Top of Source data

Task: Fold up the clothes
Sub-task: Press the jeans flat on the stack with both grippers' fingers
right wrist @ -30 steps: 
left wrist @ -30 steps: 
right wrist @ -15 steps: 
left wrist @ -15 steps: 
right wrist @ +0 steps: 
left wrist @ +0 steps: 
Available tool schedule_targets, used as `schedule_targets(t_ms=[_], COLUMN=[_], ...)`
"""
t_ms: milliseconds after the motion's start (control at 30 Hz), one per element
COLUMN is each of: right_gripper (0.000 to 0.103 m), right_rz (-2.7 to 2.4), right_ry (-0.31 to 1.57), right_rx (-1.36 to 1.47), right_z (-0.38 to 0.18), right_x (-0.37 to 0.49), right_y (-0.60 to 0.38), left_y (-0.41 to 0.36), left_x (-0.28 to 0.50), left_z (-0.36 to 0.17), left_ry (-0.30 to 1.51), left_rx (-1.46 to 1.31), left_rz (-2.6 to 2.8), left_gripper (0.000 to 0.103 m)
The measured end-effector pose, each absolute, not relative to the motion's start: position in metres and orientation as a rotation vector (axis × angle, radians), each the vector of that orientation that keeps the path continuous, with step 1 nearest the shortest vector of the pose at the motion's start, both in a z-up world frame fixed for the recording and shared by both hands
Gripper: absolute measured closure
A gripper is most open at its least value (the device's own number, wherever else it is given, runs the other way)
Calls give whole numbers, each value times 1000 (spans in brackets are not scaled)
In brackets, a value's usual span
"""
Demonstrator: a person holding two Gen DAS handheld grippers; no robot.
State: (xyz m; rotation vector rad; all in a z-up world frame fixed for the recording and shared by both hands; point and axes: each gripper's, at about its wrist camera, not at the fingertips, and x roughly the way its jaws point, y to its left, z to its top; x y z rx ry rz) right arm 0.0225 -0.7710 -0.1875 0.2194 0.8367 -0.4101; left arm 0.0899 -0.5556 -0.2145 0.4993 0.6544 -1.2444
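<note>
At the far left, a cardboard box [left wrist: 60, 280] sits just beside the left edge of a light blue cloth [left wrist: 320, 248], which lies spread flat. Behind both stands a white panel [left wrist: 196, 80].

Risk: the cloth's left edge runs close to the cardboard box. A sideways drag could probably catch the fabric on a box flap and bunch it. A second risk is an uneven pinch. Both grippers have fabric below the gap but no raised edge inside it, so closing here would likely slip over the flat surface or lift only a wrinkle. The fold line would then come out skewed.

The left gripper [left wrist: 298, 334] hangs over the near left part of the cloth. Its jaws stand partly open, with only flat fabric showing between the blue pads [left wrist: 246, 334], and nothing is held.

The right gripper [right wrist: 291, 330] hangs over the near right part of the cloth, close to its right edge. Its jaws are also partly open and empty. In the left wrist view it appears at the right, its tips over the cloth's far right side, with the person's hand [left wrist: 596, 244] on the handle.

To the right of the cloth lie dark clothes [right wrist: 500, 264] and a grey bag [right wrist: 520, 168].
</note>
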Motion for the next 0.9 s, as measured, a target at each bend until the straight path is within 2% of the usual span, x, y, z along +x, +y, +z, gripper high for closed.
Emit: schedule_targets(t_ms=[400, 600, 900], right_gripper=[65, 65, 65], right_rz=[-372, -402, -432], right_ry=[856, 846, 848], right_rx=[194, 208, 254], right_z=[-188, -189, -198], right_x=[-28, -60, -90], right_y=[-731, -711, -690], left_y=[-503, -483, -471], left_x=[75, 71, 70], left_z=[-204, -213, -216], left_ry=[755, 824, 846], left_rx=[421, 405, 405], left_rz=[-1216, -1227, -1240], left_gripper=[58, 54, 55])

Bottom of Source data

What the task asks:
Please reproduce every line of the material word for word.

Your response:
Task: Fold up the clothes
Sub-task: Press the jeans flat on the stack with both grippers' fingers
right wrist @ -30 steps: 
left wrist @ -30 steps: 
right wrist @ -15 steps: 
left wrist @ -15 steps: 
right wrist @ +0 steps: 
left wrist @ +0 steps: 
Available tool schedule_targets, used as `schedule_targets(t_ms=[_], COLUMN=[_], ...)`
"""
t_ms: milliseconds after the motion's start (control at 30 Hz), one per element
COLUMN is each of: right_gripper (0.000 to 0.103 m), right_rz (-2.7 to 2.4), right_ry (-0.31 to 1.57), right_rx (-1.36 to 1.47), right_z (-0.38 to 0.18), right_x (-0.37 to 0.49), right_y (-0.60 to 0.38), left_y (-0.41 to 0.36), left_x (-0.28 to 0.50), left_z (-0.36 to 0.17), left_ry (-0.30 to 1.51), left_rx (-1.46 to 1.31), left_rz (-2.6 to 2.8), left_gripper (0.000 to 0.103 m)
The measured end-effector pose, each absolute, not relative to the motion's start: position in metres and orientation as a rotation vector (axis × angle, radians), each the vector of that orientation that keeps the path continuous, with step 1 nearest the shortest vector of the pose at the motion's start, both in a z-up world frame fixed for the recording and shared by both hands
Gripper: absolute measured closure
A gripper is most open at its least value (the device's own number, wherever else it is given, runs the other way)
Calls give whole numbers, each value times 1000 (spans in brackets are not scaled)
In brackets, a value's usual span
"""
Demonstrator: a person holding two Gen DAS handheld grippers; no robot.
State: (xyz m; rotation vector rad; all in a z-up world frame fixed for the recording and shared by both hands; point and axes: each gripper's, at about its wrist camera, not at the fingertips, and x roughly the way its jaws point, y to its left, z to its top; x y z rx ry rz) right arm 0.0225 -0.7710 -0.1875 0.2194 0.8367 -0.4101; left arm 0.0899 -0.5556 -0.2145 0.4993 0.6544 -1.2444
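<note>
At the far left, a cardboard box [left wrist: 60, 280] sits just beside the left edge of a light blue cloth [left wrist: 320, 248], which lies spread flat. Behind both stands a white panel [left wrist: 196, 80].

Risk: the cloth's left edge runs close to the cardboard box. A sideways drag could probably catch the fabric on a box flap and bunch it. A second risk is an uneven pinch. Both grippers have fabric below the gap but no raised edge inside it, so closing here would likely slip over the flat surface or lift only a wrinkle. The fold line would then come out skewed.

The left gripper [left wrist: 298, 334] hangs over the near left part of the cloth. Its jaws stand partly open, with only flat fabric showing between the blue pads [left wrist: 246, 334], and nothing is held.

The right gripper [right wrist: 291, 330] hangs over the near right part of the cloth, close to its right edge. Its jaws are also partly open and empty. In the left wrist view it appears at the right, its tips over the cloth's far right side, with the person's hand [left wrist: 596, 244] on the handle.

To the right of the cloth lie dark clothes [right wrist: 500, 264] and a grey bag [right wrist: 520, 168].
</note>
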Motion for the next 0.9 s, as measured, a target at each bend until the straight path is within 2% of the usual span, x, y, z along +x, +y, +z, gripper high for closed.
Emit: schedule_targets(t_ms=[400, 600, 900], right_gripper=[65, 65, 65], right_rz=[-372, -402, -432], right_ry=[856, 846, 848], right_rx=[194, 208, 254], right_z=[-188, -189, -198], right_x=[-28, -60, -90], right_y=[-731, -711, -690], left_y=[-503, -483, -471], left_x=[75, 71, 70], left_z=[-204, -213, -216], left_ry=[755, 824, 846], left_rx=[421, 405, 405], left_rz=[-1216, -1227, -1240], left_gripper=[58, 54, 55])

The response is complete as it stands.